_Exercise instructions_: Only one span of the listing below is wanted: the lines from the one with "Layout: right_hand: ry" through the one with "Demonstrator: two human", reproduced exactly, both ends kept.

_Raw data_:
•••
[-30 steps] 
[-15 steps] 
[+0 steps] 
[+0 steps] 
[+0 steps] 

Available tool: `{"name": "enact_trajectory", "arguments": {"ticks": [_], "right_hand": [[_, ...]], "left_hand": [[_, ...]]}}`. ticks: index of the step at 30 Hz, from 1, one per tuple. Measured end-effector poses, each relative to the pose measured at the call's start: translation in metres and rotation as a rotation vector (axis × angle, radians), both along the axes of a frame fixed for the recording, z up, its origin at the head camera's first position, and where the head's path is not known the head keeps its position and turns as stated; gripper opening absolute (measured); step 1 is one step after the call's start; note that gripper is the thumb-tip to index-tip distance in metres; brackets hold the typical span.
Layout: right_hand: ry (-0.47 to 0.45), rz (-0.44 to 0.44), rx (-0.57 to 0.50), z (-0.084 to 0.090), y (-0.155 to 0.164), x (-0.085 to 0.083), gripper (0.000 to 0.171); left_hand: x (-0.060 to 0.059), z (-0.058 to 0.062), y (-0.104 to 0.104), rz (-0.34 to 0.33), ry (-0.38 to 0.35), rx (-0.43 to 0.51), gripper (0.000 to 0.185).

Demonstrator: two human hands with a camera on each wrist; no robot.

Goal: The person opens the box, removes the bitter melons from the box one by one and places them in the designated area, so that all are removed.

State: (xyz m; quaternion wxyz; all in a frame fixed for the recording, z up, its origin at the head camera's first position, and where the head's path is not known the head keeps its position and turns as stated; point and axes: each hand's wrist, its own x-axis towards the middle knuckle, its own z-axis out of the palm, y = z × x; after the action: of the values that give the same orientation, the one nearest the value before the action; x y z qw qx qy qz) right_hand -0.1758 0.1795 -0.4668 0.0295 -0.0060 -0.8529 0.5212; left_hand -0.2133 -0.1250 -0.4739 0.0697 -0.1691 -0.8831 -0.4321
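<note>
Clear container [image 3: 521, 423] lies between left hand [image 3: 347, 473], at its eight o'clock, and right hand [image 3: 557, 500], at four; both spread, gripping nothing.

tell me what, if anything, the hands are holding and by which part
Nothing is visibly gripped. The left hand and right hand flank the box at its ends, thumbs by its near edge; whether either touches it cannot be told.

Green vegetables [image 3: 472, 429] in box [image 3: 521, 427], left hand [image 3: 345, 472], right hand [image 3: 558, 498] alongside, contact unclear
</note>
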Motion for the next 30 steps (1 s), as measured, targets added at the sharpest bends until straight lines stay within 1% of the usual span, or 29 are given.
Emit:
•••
_Reply_:
Layout: right_hand: ry (-0.47 to 0.45), rz (-0.44 to 0.44), rx (-0.57 to 0.50), z (-0.084 to 0.090), y (-0.155 to 0.164), x (-0.085 to 0.083), gripper (0.000 to 0.171); left_hand: x (-0.060 to 0.059), z (-0.058 to 0.062), y (-0.104 to 0.104), rz (-0.34 to 0.33), ry (-0.38 to 0.35), rx (-0.43 to 0.51), gripper (0.000 to 0.185).

Demonstrator: two human hands with a camera on each wrist; no robot.

What the exercise asked for is now complete.